__What you have to do__. Every line containing "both" should be identified and copied from the data below.

[Collection entries]
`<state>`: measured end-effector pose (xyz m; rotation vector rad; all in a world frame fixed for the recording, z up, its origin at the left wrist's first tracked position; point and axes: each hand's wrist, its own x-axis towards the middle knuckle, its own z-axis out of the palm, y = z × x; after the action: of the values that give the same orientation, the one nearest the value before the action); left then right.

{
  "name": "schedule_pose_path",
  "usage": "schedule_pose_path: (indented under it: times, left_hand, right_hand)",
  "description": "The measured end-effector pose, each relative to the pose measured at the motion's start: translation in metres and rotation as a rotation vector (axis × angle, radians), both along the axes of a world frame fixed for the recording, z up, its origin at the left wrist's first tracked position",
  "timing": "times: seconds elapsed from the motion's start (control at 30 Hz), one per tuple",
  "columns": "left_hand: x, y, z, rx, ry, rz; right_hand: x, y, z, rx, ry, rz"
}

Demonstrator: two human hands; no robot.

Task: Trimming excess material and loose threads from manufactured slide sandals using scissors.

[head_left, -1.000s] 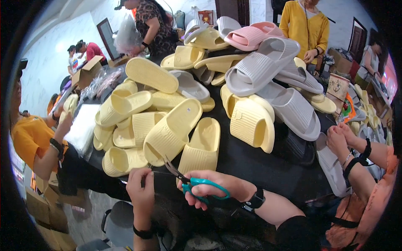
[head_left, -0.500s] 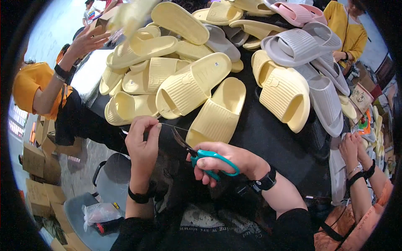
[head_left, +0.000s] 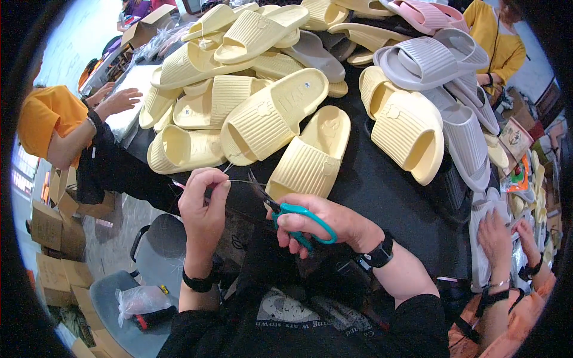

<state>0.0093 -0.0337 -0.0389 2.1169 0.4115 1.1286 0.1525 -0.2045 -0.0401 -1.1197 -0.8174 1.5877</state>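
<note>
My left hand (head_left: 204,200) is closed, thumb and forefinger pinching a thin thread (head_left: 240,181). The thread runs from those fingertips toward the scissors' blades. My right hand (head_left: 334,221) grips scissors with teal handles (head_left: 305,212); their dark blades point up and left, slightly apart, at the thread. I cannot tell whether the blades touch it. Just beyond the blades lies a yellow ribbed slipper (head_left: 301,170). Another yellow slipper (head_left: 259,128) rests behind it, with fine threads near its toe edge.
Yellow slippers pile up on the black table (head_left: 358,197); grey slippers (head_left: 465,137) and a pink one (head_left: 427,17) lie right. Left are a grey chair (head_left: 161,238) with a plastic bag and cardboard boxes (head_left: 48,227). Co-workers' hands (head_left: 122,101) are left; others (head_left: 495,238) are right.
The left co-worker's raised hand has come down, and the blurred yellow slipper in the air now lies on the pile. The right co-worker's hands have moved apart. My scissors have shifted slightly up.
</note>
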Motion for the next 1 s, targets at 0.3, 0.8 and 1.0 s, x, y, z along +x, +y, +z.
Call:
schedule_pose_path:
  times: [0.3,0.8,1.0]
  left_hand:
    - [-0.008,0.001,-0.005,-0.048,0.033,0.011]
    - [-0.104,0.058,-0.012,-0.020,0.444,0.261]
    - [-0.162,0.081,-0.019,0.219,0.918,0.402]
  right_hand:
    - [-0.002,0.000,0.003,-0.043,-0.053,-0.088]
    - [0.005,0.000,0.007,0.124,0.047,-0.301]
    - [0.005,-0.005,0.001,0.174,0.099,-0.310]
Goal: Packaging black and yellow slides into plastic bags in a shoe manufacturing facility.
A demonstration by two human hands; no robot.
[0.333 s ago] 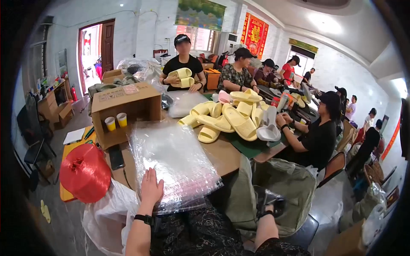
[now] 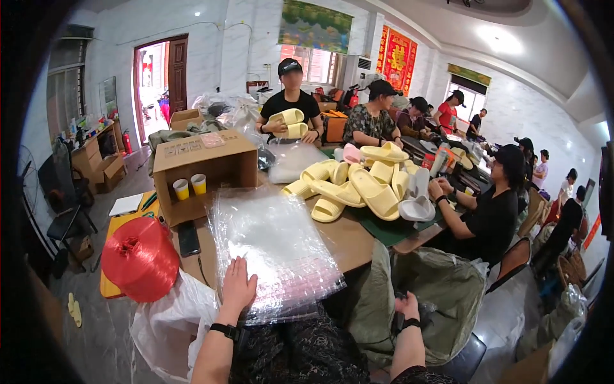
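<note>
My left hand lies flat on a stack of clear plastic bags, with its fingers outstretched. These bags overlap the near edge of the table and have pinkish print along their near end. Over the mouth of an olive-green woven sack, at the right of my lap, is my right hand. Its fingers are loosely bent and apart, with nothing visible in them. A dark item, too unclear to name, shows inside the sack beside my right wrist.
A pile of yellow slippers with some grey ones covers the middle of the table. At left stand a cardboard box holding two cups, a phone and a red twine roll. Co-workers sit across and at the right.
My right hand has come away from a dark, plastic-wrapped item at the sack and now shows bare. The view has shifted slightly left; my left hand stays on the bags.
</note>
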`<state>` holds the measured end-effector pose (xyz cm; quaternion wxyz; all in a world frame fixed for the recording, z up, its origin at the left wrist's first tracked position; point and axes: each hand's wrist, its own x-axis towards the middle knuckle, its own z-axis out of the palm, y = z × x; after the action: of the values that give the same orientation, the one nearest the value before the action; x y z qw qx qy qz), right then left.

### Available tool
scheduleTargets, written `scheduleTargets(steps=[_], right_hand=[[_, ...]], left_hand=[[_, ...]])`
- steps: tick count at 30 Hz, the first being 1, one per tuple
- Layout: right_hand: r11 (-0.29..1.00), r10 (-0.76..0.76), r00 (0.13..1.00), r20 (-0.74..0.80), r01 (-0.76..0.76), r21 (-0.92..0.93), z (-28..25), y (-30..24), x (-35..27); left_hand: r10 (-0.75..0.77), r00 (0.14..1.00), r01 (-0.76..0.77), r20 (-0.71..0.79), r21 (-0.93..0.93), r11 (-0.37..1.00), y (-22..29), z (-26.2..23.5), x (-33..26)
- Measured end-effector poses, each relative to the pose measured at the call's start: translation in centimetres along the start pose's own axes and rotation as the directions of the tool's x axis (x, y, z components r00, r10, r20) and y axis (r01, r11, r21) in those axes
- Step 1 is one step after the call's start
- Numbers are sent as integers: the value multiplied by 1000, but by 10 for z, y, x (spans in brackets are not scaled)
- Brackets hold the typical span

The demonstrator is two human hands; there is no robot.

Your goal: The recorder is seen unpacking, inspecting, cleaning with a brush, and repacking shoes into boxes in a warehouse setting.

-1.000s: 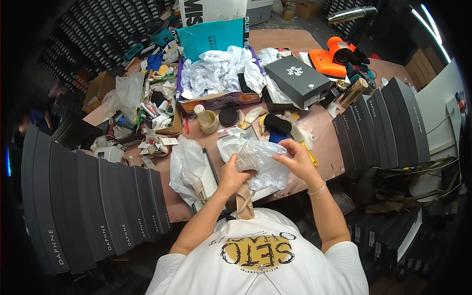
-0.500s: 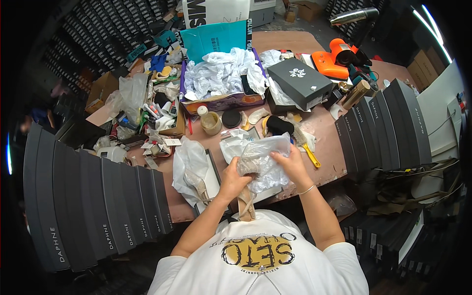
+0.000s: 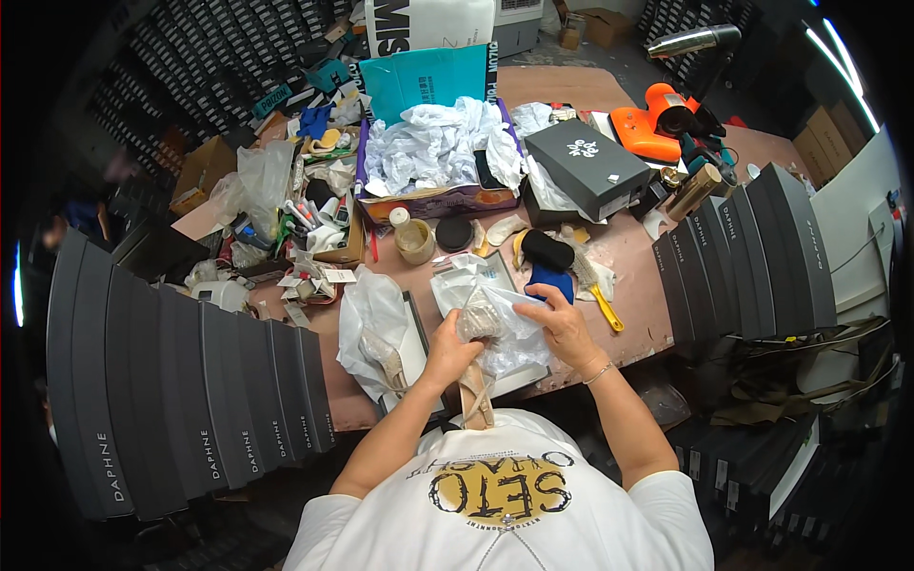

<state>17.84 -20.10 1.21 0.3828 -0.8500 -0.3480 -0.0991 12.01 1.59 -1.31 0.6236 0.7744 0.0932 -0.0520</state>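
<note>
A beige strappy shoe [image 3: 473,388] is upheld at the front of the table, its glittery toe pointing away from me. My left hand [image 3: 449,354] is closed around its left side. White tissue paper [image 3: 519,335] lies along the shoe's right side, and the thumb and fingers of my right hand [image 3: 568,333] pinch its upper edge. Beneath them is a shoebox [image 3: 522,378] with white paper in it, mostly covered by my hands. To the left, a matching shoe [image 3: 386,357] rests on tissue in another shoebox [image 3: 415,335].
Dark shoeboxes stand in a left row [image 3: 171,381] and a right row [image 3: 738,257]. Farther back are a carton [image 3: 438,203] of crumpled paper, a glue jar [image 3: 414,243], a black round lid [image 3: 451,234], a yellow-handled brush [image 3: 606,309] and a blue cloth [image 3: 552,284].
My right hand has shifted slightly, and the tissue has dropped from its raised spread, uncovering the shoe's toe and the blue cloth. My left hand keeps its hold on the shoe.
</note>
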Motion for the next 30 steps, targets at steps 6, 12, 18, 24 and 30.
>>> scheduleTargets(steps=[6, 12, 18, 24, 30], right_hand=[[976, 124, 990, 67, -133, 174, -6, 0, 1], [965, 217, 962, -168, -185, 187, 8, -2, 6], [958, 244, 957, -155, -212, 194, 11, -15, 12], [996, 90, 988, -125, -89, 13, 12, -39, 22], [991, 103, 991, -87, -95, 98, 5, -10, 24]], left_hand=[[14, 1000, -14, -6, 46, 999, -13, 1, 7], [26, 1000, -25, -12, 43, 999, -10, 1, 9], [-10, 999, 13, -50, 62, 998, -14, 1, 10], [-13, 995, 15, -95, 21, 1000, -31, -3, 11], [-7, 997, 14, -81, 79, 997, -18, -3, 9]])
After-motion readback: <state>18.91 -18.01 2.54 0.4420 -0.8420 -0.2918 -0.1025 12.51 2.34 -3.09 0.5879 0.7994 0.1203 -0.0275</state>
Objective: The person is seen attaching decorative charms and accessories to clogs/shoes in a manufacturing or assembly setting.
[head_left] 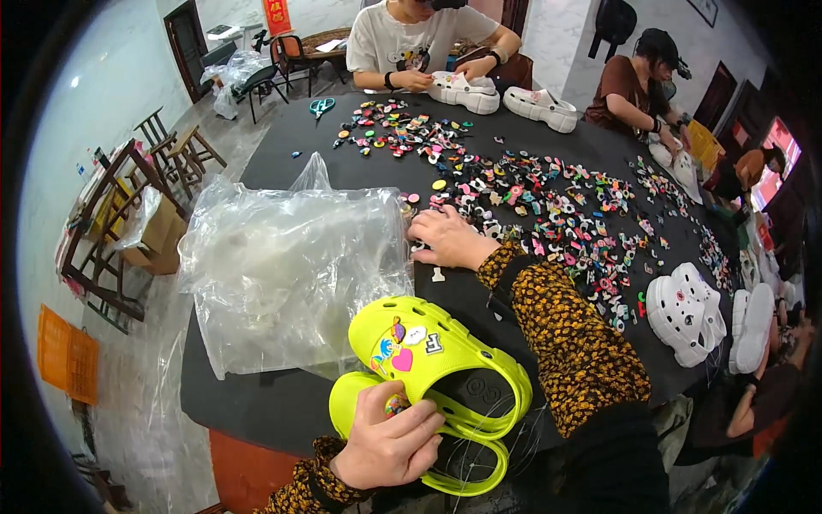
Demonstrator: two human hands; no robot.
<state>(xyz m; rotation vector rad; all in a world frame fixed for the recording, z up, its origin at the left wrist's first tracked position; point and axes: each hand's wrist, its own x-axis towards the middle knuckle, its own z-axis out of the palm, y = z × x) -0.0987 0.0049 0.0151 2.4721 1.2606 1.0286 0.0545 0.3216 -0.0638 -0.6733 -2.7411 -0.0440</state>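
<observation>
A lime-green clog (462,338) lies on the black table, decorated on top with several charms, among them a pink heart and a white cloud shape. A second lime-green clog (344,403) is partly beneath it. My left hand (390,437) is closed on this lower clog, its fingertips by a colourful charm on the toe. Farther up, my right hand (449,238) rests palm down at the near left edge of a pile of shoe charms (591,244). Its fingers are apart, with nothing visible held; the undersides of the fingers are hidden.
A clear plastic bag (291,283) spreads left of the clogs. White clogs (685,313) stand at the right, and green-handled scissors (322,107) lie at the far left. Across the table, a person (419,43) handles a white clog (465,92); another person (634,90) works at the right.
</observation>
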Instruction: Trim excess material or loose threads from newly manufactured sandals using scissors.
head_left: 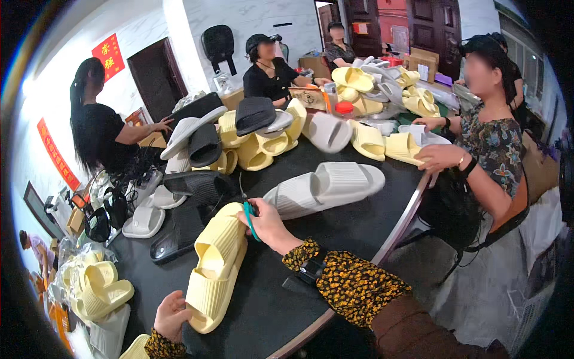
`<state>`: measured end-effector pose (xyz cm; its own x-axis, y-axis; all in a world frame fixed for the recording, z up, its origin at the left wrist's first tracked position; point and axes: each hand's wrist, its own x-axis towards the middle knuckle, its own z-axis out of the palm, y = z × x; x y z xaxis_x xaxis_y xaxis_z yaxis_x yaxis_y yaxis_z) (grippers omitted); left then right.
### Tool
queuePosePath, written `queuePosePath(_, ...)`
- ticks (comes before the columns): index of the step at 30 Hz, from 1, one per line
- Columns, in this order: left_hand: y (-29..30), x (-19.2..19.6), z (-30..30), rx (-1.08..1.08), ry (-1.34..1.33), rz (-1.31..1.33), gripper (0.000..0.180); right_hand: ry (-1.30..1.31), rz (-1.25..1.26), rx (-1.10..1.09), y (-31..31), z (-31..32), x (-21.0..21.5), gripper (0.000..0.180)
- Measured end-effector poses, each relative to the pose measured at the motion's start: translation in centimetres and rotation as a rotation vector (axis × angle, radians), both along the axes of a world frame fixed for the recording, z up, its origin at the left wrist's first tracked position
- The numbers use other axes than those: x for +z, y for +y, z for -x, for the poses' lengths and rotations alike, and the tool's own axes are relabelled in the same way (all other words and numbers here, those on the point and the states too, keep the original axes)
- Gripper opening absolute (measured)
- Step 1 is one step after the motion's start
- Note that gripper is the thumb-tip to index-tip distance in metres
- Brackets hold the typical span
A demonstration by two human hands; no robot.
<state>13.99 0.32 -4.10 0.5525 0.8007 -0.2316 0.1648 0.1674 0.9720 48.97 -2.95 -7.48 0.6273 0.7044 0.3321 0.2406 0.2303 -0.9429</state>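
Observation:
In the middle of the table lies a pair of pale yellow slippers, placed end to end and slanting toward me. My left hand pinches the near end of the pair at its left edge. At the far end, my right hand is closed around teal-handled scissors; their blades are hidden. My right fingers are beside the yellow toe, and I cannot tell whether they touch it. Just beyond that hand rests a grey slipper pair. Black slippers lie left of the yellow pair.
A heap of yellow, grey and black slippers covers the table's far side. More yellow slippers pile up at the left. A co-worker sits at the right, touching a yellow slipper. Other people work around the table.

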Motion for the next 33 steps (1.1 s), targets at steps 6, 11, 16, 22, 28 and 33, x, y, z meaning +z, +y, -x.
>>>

__Response__.
  "description": "The measured end-effector pose, each relative to the pose measured at the motion's start: translation in metres and rotation as a rotation vector (axis × angle, radians), both along the axes of a world frame fixed for the recording, z up, its origin at the left wrist's first tracked position",
- Measured end-effector poses, each relative to the pose measured at the motion's start: translation in centimetres and rotation as a rotation vector (axis × angle, radians), both along the axes of a world frame fixed for the recording, z up, its origin at the left wrist's first tracked position

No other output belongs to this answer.